I totally expect them to ask AI for help with such games. I don't expect (most of) them to lock in their values such that they can't change their mind.

I'm not entirely sure why you do expect this. Maybe you're viewing them as consciously optimizing for winning status games + a claim that the optimal policy is to lock in your values? But what if the values rewarded by the status games (as they already seem to, e.g. moving from atheism to anti-racism)? In that case it seems like you don't want to lock in your values, to better play the status game in the future.

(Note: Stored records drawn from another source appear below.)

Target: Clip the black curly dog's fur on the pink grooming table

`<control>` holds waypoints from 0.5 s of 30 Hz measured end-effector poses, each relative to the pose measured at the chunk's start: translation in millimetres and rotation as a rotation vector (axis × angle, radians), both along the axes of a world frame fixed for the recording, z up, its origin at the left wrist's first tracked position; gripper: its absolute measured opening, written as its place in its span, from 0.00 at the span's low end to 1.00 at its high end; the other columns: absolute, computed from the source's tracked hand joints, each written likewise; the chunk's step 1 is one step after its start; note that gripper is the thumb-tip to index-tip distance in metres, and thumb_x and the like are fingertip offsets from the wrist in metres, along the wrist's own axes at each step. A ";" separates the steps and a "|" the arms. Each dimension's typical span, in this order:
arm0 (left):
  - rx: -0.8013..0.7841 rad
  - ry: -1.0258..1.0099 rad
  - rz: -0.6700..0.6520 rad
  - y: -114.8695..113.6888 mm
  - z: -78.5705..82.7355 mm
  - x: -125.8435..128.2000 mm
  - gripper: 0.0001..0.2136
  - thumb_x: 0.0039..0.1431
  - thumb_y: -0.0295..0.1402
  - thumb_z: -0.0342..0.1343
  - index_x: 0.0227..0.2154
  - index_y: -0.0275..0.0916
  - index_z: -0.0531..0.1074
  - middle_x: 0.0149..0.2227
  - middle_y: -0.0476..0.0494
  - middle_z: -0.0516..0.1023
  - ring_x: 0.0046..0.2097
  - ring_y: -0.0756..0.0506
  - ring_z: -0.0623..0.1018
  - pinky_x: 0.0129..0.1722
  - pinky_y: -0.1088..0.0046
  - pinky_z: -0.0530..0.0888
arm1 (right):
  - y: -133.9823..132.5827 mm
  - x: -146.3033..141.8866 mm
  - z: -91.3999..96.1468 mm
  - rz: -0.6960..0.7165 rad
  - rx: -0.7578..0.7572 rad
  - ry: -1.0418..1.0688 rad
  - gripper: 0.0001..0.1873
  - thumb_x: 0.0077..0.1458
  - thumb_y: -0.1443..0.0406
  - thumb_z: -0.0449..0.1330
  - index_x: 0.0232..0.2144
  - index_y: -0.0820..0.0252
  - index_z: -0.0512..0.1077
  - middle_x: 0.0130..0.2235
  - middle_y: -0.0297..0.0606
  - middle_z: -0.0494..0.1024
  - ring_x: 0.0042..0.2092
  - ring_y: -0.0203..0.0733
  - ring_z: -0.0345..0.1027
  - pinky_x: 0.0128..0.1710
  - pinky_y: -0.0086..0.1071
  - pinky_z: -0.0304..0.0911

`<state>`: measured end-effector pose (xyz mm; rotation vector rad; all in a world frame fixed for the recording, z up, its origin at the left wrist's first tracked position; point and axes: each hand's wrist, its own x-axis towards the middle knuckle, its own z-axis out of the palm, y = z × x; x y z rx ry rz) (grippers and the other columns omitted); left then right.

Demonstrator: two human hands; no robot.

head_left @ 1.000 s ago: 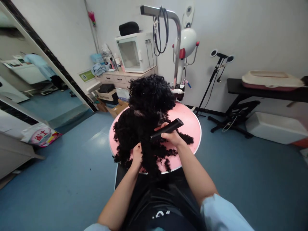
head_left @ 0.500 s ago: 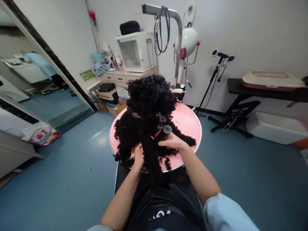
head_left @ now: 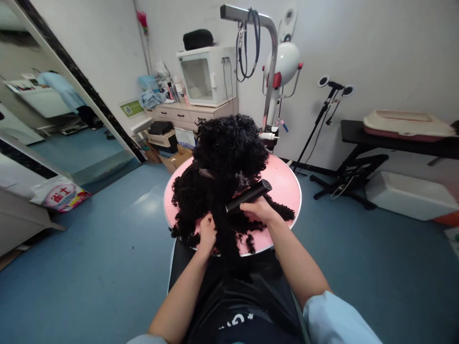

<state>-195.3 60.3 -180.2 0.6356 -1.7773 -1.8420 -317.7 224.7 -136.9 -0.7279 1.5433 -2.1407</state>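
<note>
A black curly-haired dog is on a round pink grooming table in front of me. In my right hand is a black hair clipper, its cutting end at the dog's fur and its back end pointing up and right. My left hand is closed at the near side of the dog, on what looks like a furry leg stretched toward me; dark fur hides its fingertips. Loose tufts of black hair lie on the table's near edge.
Behind the dog rises a metal grooming arm with a black looped lead. A white cabinet with a glass door stands on drawers at the back. A light stand and a black side table are on the right.
The clipper has swung from pointing its back end at me to lying sideways, its length now showing. My right hand has turned with it. My left hand stays nearly in place.
</note>
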 end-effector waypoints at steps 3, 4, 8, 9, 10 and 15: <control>0.001 0.001 -0.016 1.5 -2.4 0.4 0.18 0.42 0.46 0.62 0.15 0.38 0.62 0.18 0.53 0.62 0.23 0.53 0.61 0.23 0.79 0.60 | 4.5 0.8 1.6 -0.108 -0.156 -0.017 0.21 0.38 0.61 0.73 0.37 0.55 0.73 0.34 0.31 0.79 0.35 0.40 0.72 0.38 0.36 0.70; 0.000 0.001 -0.023 1.9 -2.5 0.6 0.18 0.42 0.46 0.62 0.15 0.38 0.62 0.18 0.53 0.62 0.23 0.53 0.61 0.23 0.78 0.60 | 3.7 2.6 1.9 -0.130 -0.192 -0.025 0.21 0.39 0.60 0.72 0.38 0.54 0.73 0.35 0.31 0.80 0.36 0.41 0.73 0.38 0.36 0.70; -0.017 -0.012 -0.024 1.6 0.3 2.5 0.18 0.43 0.46 0.61 0.15 0.39 0.61 0.18 0.53 0.61 0.23 0.53 0.60 0.22 0.79 0.58 | -4.4 12.9 -1.4 -0.004 -0.051 -0.003 0.19 0.37 0.64 0.72 0.34 0.57 0.74 0.34 0.34 0.81 0.35 0.42 0.74 0.37 0.36 0.71; -0.027 -0.020 -0.023 1.1 1.7 3.2 0.18 0.43 0.46 0.60 0.15 0.39 0.61 0.18 0.54 0.60 0.23 0.54 0.59 0.22 0.79 0.58 | -5.6 14.6 -3.3 0.036 -0.004 -0.003 0.18 0.36 0.66 0.72 0.34 0.57 0.74 0.33 0.34 0.81 0.35 0.42 0.74 0.36 0.36 0.71; -0.036 -0.029 -0.023 0.7 3.1 4.0 0.18 0.44 0.46 0.60 0.15 0.39 0.60 0.18 0.54 0.60 0.23 0.54 0.59 0.22 0.79 0.58 | -6.1 15.5 -5.4 0.062 0.029 -0.013 0.19 0.36 0.67 0.72 0.34 0.58 0.74 0.33 0.35 0.81 0.34 0.42 0.74 0.35 0.35 0.71; 0.001 -0.019 -0.054 1.3 7.2 6.3 0.19 0.42 0.45 0.60 0.14 0.39 0.59 0.17 0.55 0.58 0.22 0.54 0.57 0.22 0.78 0.56 | -5.8 12.7 -8.4 -0.141 -0.153 -0.205 0.15 0.40 0.62 0.68 0.31 0.58 0.71 0.27 0.30 0.76 0.24 0.35 0.68 0.21 0.28 0.64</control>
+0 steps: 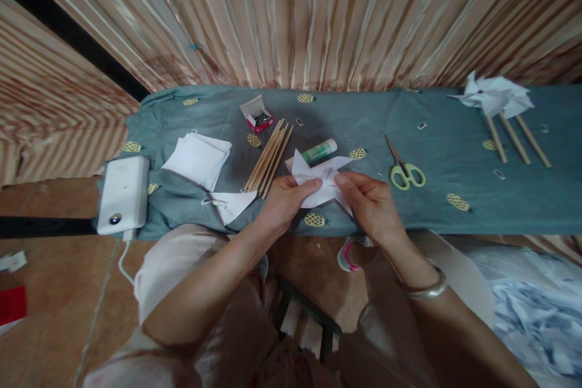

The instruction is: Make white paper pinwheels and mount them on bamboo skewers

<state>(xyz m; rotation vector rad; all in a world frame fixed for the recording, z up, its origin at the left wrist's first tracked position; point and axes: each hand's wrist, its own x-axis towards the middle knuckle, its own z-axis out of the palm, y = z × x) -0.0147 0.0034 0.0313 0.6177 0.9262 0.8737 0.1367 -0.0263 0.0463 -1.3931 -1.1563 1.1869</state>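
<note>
The person's left hand (282, 200) pinched a white paper pinwheel (325, 194) near its middle, the thumb laid flat on top and the fingers largely hidden underneath. The right hand (375, 203) gripped the same paper on the 3 o'clock side of its centre, thumb and forefinger drawn tight together; whether the other fingers touched it could not be told. A silvery bangle (430, 288) circled the right wrist. The pinwheel was above the near edge of a blue-green cloth (454, 133) printed with yellow pineapples, its blades pointing outward between the two hands. Taking it as the hub of a clock, a green-and-white glue stick (321, 151) lay just beyond it at 12 o'clock, and scissors (401, 167) with pale green handles lay near 3 o'clock, blades pointing away. Farther off toward 2 o'clock, several pinwheels on sticks (495, 96) lay clustered together. At 10 o'clock a bundle of slender wooden sticks (266, 154) rested aslant, with a small red box (261, 121) of dark pins beyond them, its lid raised. Between 9 and 10 o'clock sat a stack of white paper (200, 157), with a triangular paper piece (236, 206) close to it; a white power bank (125, 188) occupied the cloth's end at 9 o'clock, a cable plugged in. A striped curtain (309, 24) hung behind at 12 o'clock.
</note>
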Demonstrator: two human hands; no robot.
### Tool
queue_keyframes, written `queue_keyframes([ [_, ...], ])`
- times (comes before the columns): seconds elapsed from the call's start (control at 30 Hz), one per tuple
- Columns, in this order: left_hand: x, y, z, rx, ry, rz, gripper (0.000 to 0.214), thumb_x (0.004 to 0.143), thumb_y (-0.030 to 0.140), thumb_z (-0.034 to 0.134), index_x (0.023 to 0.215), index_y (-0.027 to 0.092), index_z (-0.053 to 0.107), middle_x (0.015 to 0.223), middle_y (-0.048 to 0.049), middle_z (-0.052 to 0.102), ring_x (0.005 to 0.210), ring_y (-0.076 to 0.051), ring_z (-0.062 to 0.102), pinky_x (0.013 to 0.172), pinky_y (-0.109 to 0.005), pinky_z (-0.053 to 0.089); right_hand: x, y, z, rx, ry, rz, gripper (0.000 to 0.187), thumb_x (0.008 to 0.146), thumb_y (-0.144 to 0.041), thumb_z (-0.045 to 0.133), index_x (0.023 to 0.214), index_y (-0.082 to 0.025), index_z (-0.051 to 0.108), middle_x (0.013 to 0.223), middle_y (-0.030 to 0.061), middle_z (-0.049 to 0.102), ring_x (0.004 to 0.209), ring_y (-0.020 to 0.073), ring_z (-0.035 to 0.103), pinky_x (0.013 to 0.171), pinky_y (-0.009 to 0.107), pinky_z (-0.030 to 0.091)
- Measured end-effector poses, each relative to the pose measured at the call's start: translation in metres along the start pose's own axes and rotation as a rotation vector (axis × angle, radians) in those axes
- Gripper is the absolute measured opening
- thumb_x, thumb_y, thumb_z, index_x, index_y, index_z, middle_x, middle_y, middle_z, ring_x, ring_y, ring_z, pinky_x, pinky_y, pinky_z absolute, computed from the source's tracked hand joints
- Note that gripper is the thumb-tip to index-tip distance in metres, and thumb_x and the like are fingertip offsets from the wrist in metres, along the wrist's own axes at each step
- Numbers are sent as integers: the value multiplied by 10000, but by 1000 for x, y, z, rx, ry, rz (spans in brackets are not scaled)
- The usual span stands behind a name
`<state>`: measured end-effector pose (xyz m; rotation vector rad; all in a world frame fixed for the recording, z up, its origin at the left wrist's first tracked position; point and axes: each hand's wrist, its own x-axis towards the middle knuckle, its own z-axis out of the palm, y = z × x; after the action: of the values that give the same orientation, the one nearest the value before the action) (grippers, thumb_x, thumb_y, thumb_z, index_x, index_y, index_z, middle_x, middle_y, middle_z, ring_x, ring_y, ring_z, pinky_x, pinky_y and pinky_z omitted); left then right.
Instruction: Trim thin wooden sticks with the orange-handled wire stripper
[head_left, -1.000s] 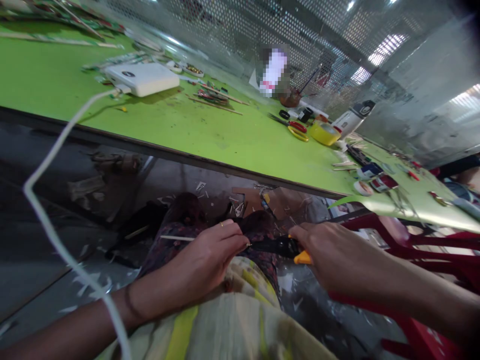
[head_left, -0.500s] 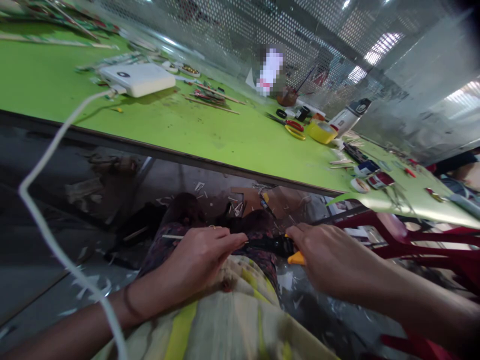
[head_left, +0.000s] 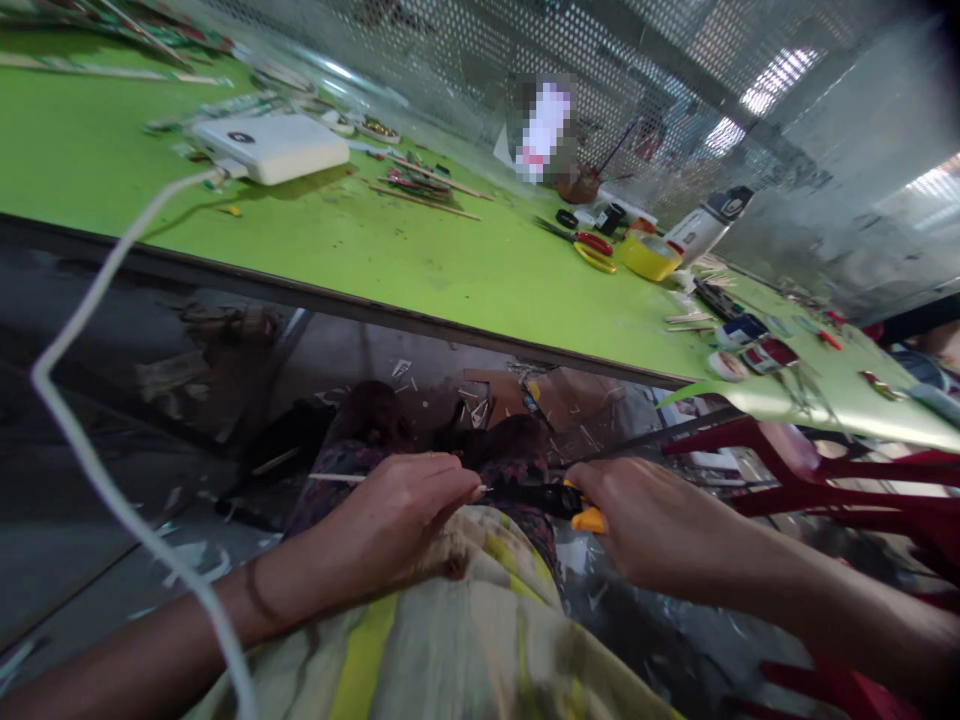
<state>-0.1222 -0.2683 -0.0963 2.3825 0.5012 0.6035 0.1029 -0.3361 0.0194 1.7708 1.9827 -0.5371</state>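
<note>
My left hand [head_left: 409, 505] is closed around a thin pale stick [head_left: 334, 478], whose long end sticks out to the left over my lap. A short bit of its other end shows at my left fingertips. My right hand [head_left: 652, 520] is wrapped round the yellow handles of a pair of pliers [head_left: 544, 498]. The dark jaws point left, towards the stick's short end. Against the dark clothing, I cannot tell whether the jaws touch the stick.
Above my lap runs the front edge of a green table [head_left: 420, 270]. On it lie a white power bank [head_left: 281, 150] with a cable hanging at my left, red-and-yellow scissors [head_left: 596, 250], yellow tape [head_left: 649, 255] and a bottle [head_left: 712, 225]. A red chair [head_left: 750, 455] stands at right.
My left hand has shifted slightly left with the stick, and the stick's short end now shows at its fingertips. My right hand still grips the pliers. The view has tilted slightly.
</note>
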Motion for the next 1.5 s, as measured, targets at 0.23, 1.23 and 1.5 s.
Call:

The former seems to just require that the AI is good at reasoning about mathematical/empirical matters (e.g., are there many simulations of me actually being run in some universe or set of universes) which I think AIs will be good at by default, whereas dealing with the threats seems to require reasoning about hard philosophical problems like decision theory and morality.

If you've determined a set of universes to care about, then shouldn't at least decision theory reduce to mathematical / empirical matters about which decision procedure gets the most value across the set of universes? I do agree that moral questions are still not mathematical / empirical, but I don't find that all that persuasive. I expect AIs will be able to do the sort of philosophical reasoning that we do, and the question of whether we should care about simulations seems way way easier than the question about which simulations of me are being run, by whom, and what they want.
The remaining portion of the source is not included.